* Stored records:
===============

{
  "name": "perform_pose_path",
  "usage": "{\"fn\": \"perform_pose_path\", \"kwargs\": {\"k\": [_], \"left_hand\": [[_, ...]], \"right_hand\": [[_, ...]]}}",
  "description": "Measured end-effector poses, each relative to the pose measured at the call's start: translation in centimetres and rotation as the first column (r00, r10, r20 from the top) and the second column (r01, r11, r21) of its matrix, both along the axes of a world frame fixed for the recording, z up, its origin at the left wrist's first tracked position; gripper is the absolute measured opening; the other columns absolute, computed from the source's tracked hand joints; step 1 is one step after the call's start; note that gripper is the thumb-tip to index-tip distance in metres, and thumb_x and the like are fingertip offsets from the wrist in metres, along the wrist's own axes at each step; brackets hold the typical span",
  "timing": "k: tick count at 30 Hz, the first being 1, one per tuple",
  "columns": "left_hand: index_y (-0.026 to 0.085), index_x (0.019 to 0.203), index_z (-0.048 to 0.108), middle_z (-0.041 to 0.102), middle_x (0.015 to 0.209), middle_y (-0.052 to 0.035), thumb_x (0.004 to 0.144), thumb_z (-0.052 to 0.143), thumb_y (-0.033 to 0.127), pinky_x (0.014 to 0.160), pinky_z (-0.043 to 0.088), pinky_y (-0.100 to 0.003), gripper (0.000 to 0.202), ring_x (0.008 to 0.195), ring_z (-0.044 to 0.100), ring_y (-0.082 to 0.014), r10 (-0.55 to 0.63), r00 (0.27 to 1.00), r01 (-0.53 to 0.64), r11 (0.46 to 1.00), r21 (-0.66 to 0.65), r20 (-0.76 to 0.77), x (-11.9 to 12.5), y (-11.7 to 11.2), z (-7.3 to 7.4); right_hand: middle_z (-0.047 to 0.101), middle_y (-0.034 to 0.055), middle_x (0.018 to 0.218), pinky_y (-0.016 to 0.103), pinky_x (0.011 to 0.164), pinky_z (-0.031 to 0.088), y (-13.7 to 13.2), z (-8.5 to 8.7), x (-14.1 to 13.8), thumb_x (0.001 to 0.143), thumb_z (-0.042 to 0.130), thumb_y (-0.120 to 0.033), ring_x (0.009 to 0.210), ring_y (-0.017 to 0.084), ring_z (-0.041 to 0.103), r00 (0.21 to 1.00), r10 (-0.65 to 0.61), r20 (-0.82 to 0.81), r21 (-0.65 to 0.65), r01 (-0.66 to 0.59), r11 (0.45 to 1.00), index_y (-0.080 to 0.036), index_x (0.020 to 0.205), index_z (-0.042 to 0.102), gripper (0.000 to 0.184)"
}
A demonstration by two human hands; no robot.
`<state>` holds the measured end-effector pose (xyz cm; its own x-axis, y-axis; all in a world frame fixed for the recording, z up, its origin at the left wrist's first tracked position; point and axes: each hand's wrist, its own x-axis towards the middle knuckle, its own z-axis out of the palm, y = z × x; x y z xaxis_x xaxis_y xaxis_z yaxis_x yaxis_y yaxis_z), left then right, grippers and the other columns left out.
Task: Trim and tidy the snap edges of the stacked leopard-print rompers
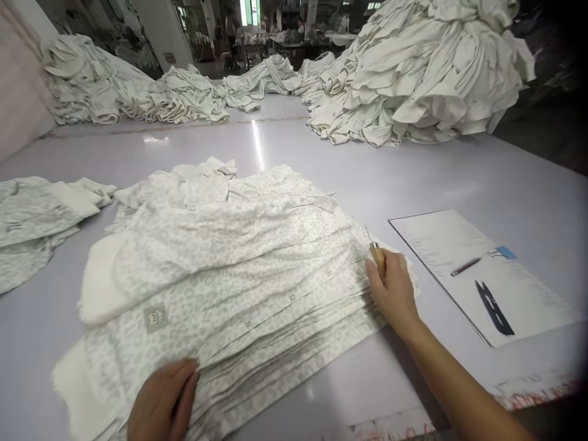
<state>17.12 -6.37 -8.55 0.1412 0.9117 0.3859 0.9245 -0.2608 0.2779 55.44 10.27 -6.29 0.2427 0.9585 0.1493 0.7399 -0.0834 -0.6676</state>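
Observation:
A stack of pale leopard-print garments (257, 263) with snap fasteners lies spread in front of me, white fleecy lining showing at its left side. A small grey patch (157, 317) is on the top garment's front. At the near edge, my left hand (163, 401) is closed, its thumb and fingertips on the garment's snap edge. My right hand (395, 294) is closed around the wooden handle of an awl (378, 257) and rests on the right end of the stack. The awl's thin metal spike points up and away from me.
On the right lies a clipboard with paper (445, 239), bearing a pen (465, 266), a blue binder clip (505, 252) and black thread snips (493, 308). More garments (41, 214) lie at left. Large cloth piles (422, 73) stand along the table's far side.

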Motion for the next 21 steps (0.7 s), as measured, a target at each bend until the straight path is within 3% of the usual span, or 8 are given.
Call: {"fn": "perform_pose_path", "kwargs": {"k": [2, 5, 7, 9, 11, 15, 18, 21], "left_hand": [[0.020, 0.099, 0.055, 0.061, 0.088, -0.0047, 0.084, 0.050, 0.027, 0.069, 0.047, -0.026, 0.018, 0.082, 0.058, -0.0163, 0.087, 0.995, -0.083, 0.994, -0.065, 0.053, 0.8, 0.5, 0.7], [0.019, 0.094, 0.055, 0.061, 0.080, -0.0035, 0.087, 0.042, 0.036, 0.056, 0.045, -0.023, 0.023, 0.069, 0.057, -0.0146, 0.206, 0.974, -0.184, 0.962, -0.203, 0.091, 1.5, 1.2, 1.6], [0.020, 0.090, 0.056, 0.062, 0.079, -0.0026, 0.087, 0.040, 0.039, 0.057, 0.046, -0.024, 0.025, 0.070, 0.058, -0.0152, 0.247, 0.963, -0.217, 0.947, -0.236, 0.107, 1.6, 1.4, 2.0], [0.020, 0.088, 0.057, 0.063, 0.081, -0.0014, 0.087, 0.041, 0.040, 0.061, 0.047, -0.025, 0.026, 0.072, 0.058, -0.0156, 0.273, 0.952, -0.234, 0.940, -0.247, 0.137, 1.5, 1.5, 2.2], [0.021, 0.088, 0.058, 0.063, 0.083, -0.0009, 0.086, 0.042, 0.041, 0.062, 0.048, -0.025, 0.026, 0.075, 0.059, -0.0156, 0.291, 0.937, -0.237, 0.936, -0.261, 0.192, 1.4, 1.5, 2.2], [0.021, 0.090, 0.059, 0.064, 0.087, -0.0011, 0.084, 0.045, 0.044, 0.058, 0.048, -0.022, 0.028, 0.078, 0.059, -0.0156, 0.320, 0.905, -0.241, 0.928, -0.283, 0.281, 1.3, 1.4, 2.1], [0.022, 0.089, 0.060, 0.064, 0.085, 0.0000, 0.084, 0.047, 0.041, 0.060, 0.048, -0.022, 0.024, 0.076, 0.060, -0.0147, 0.290, 0.919, -0.231, 0.945, -0.230, 0.268, 1.3, 1.3, 1.9], [0.022, 0.092, 0.059, 0.064, 0.084, 0.0005, 0.084, 0.049, 0.030, 0.068, 0.047, -0.022, 0.014, 0.078, 0.059, -0.0131, 0.091, 0.971, -0.070, 0.992, -0.104, 0.219, 0.9, 0.5, 1.3]], "right_hand": [[0.054, 0.0061, 0.084, 0.029, 0.061, 0.040, -4.0, 1.5, -3.0, 0.087, 0.034, -0.048, 0.069, 0.018, 0.052, 0.942, 0.184, -0.282, -0.124, -0.226, 0.966, -0.020, 0.102, 0.047, 0.035], [0.054, 0.0006, 0.067, 0.025, 0.053, 0.037, -9.9, 2.7, -9.2, 0.089, 0.031, -0.050, 0.056, 0.014, 0.048, 0.606, 0.420, -0.675, -0.220, -0.709, 0.670, -0.020, 0.087, 0.048, 0.034], [0.053, -0.0015, 0.061, 0.023, 0.053, 0.036, -12.6, 2.8, -13.2, 0.088, 0.035, -0.046, 0.054, 0.012, 0.047, 0.474, 0.487, -0.734, -0.214, -0.841, 0.497, -0.019, 0.079, 0.047, 0.031], [0.051, -0.0027, 0.055, 0.021, 0.052, 0.033, -13.8, 2.5, -16.2, 0.087, 0.039, -0.039, 0.051, 0.011, 0.046, 0.462, 0.493, -0.737, -0.260, -0.867, 0.425, -0.019, 0.076, 0.046, 0.024], [0.049, -0.0031, 0.052, 0.020, 0.048, 0.030, -14.1, 2.0, -18.1, 0.086, 0.039, -0.033, 0.047, 0.010, 0.044, 0.500, 0.441, -0.745, -0.325, -0.850, 0.414, -0.018, 0.074, 0.046, 0.020], [0.047, -0.0032, 0.051, 0.020, 0.045, 0.028, -14.5, 0.7, -19.6, 0.086, 0.040, -0.033, 0.043, 0.009, 0.041, 0.527, 0.323, -0.786, -0.340, -0.805, 0.487, -0.018, 0.072, 0.044, 0.021], [0.043, -0.0051, 0.047, 0.019, 0.041, 0.027, -15.3, 0.1, -21.0, 0.085, 0.042, -0.040, 0.039, 0.007, 0.036, 0.457, 0.168, -0.873, -0.304, -0.781, 0.546, -0.017, 0.071, 0.042, 0.027], [0.039, -0.0076, 0.044, 0.018, 0.036, 0.022, -15.3, 0.1, -22.9, 0.089, 0.035, -0.036, 0.032, 0.005, 0.028, 0.297, -0.197, -0.934, -0.356, -0.728, 0.587, -0.017, 0.076, 0.041, 0.023]]}}
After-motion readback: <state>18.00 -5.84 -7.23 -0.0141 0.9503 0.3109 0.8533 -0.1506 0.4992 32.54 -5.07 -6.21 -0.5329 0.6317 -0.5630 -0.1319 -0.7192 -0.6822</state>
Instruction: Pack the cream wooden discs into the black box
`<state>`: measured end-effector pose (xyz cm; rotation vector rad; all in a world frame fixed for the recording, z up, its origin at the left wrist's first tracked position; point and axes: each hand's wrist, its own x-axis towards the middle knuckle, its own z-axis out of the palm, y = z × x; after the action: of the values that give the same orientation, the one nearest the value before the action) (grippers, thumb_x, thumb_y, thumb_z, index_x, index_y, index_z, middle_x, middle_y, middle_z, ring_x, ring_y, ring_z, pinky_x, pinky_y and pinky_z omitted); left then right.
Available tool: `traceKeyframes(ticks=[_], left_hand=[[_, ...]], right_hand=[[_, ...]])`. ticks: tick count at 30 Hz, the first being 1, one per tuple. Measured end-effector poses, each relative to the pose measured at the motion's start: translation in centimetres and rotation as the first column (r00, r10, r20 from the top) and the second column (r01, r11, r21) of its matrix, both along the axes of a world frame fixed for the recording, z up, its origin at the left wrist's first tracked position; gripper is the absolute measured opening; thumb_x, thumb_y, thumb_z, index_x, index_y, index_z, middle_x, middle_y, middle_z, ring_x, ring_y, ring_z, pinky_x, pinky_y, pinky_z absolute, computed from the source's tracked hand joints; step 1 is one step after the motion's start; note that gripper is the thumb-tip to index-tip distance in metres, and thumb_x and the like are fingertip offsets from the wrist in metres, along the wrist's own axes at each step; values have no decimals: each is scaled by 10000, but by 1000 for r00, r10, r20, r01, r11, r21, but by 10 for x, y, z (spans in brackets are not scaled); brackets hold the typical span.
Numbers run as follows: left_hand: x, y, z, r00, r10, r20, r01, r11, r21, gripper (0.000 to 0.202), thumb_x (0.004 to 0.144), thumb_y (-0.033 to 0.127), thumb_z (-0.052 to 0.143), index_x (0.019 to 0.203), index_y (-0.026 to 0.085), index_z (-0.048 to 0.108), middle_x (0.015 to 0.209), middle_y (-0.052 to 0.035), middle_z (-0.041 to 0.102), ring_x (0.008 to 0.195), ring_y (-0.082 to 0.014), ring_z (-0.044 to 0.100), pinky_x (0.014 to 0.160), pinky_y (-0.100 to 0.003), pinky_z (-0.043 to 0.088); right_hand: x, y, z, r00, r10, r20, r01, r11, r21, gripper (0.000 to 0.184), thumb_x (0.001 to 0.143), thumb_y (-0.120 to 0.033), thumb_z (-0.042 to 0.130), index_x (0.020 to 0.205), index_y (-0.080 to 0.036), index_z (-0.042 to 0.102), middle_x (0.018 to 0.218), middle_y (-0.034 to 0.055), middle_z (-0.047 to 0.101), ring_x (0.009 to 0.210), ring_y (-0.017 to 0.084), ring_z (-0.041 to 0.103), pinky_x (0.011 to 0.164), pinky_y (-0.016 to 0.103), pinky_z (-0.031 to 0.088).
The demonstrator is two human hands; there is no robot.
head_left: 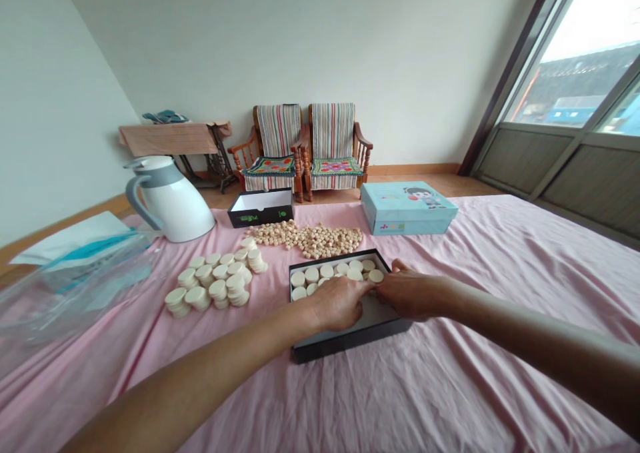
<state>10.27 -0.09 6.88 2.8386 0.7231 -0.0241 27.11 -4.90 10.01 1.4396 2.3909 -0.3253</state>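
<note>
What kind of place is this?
Probably a room in a home: two wooden armchairs with striped covers stand by the wall, a pink cloth covers the work surface, and a white-and-grey jug sits on it.

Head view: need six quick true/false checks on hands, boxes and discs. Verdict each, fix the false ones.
1. Left hand and right hand are both at the near black box. True.
2. The near black box is shut under a lid. False: it is open, with pale discs inside.
3. Disc stacks stand on the pink cloth. True.
4. The disc stacks are right of the near black box. False: they are left of it.
5. Light-blue box and white jug both rest on the pink cloth. True.
6. The light-blue box is left of the white jug. False: it is right of it.
</note>
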Motion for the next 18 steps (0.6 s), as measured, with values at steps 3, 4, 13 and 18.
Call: traceKeyframes(ticks=[3, 4, 13, 18], left_hand=[[3, 0, -1, 1000, 2, 16, -2, 1000, -15, 539, 765, 146, 465, 1296, 243, 469, 1054, -95, 688, 948, -262, 666, 733, -320, 518], [3, 0, -1, 1000, 4, 23, -4, 1000, -18, 555, 763, 146, 467, 1309, 242, 454, 1057, -95, 687, 947, -260, 666, 731, -317, 516], [-3, -5, 5, 994, 98, 40, -98, 995, -10, 358, 785, 175, 444, 1104, 199, 606, 886, -96, 709, 858, -272, 676, 714, -349, 514], [-1, -6, 7, 994, 102, -45, -105, 992, -70, 312, 772, 180, 460, 1013, 166, 656, 967, -133, 707, 935, -290, 662, 757, -353, 507]], right_hand=[[-1, -2, 0, 999, 2, 44, -2, 1000, -18, 267, 724, 31, 472, 857, -120, 647, 942, 140, 698, 873, 248, 626, 944, 514, 336], [-1, -2, 1, 999, 4, 40, -4, 1000, -5, 274, 731, 24, 467, 883, -118, 645, 959, 146, 696, 889, 257, 626, 935, 509, 340], [13, 13, 20, 990, -100, -100, 117, 975, 191, 296, 754, -61, 463, 916, -190, 675, 900, 85, 712, 892, 216, 635, 768, 315, 352], [12, 25, 8, 997, -69, -44, 79, 941, 329, 167, 784, -129, 485, 802, -177, 645, 850, 91, 696, 894, 245, 584, 745, 335, 290]])
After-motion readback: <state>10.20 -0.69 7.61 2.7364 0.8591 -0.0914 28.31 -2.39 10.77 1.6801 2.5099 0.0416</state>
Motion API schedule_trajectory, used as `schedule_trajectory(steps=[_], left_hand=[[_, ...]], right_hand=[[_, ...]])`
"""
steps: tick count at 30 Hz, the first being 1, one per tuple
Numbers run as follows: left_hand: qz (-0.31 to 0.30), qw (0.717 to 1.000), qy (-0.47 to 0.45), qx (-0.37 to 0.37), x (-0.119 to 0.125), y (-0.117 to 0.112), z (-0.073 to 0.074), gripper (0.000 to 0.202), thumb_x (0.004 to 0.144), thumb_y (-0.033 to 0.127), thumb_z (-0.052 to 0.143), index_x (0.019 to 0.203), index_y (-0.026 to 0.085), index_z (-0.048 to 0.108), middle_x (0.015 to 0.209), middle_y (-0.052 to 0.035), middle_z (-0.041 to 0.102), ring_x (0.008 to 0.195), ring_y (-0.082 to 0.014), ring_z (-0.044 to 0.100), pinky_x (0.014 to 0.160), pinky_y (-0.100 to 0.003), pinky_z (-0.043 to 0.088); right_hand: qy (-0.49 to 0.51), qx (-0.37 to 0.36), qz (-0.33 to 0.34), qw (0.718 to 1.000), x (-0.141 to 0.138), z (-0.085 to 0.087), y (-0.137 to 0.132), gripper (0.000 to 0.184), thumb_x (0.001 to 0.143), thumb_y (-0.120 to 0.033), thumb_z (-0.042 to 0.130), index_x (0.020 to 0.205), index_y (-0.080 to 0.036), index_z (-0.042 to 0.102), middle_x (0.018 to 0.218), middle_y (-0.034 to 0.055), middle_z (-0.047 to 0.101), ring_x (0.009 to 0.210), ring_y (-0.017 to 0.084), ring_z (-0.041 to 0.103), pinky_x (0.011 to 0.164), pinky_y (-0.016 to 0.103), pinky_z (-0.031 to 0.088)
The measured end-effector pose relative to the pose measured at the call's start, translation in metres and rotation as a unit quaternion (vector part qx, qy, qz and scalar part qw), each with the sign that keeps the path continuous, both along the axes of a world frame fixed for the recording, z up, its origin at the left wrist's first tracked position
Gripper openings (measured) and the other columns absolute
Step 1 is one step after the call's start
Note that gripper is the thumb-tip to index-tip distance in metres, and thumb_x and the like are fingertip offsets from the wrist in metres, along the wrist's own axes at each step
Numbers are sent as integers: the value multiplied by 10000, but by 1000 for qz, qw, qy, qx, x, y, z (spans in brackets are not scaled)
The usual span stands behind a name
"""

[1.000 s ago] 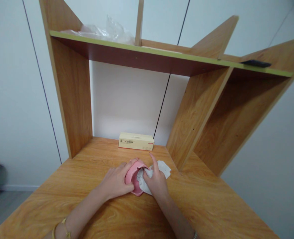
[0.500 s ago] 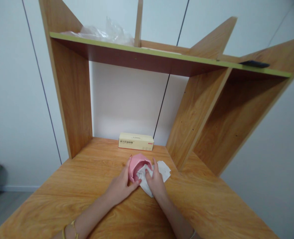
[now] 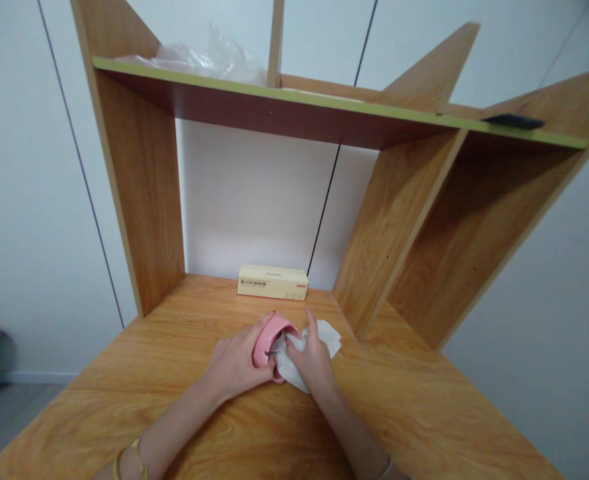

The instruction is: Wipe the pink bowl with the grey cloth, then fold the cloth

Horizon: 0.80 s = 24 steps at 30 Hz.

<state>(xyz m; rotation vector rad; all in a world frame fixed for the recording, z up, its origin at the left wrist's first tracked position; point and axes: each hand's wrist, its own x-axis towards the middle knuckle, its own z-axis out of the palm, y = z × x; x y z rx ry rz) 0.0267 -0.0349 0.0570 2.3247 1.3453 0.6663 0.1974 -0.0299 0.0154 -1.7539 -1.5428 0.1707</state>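
A pink bowl-like container (image 3: 268,339) is tilted over the desk with its opening turned to the right. My left hand (image 3: 239,360) is closed round its left side, fingers on top and thumb at the lower rim. In my right hand (image 3: 312,357) is a white cloth or tissue (image 3: 329,337), whose bunched part is pushed into the container's opening. The rest of the cloth spreads out behind and below that hand. My right index finger points up, while the thumb presses the cloth. The inside of the container is largely hidden by the cloth and fingers.
A pale yellow box (image 3: 272,283) with printed lettering stands at the back of the wooden desk (image 3: 184,353). Above runs a shelf (image 3: 274,93) bearing a clear plastic bag (image 3: 214,60) and a dark flat object (image 3: 514,121). Upright wooden panels (image 3: 384,233) bound the desk.
My left hand has turned the pink container, so it sits more tilted and its opening faces further right. My right hand stays at the opening with the cloth.
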Motion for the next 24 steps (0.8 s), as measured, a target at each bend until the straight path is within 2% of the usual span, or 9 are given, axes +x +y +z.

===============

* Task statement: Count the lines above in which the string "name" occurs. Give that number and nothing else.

* Problem solution: 2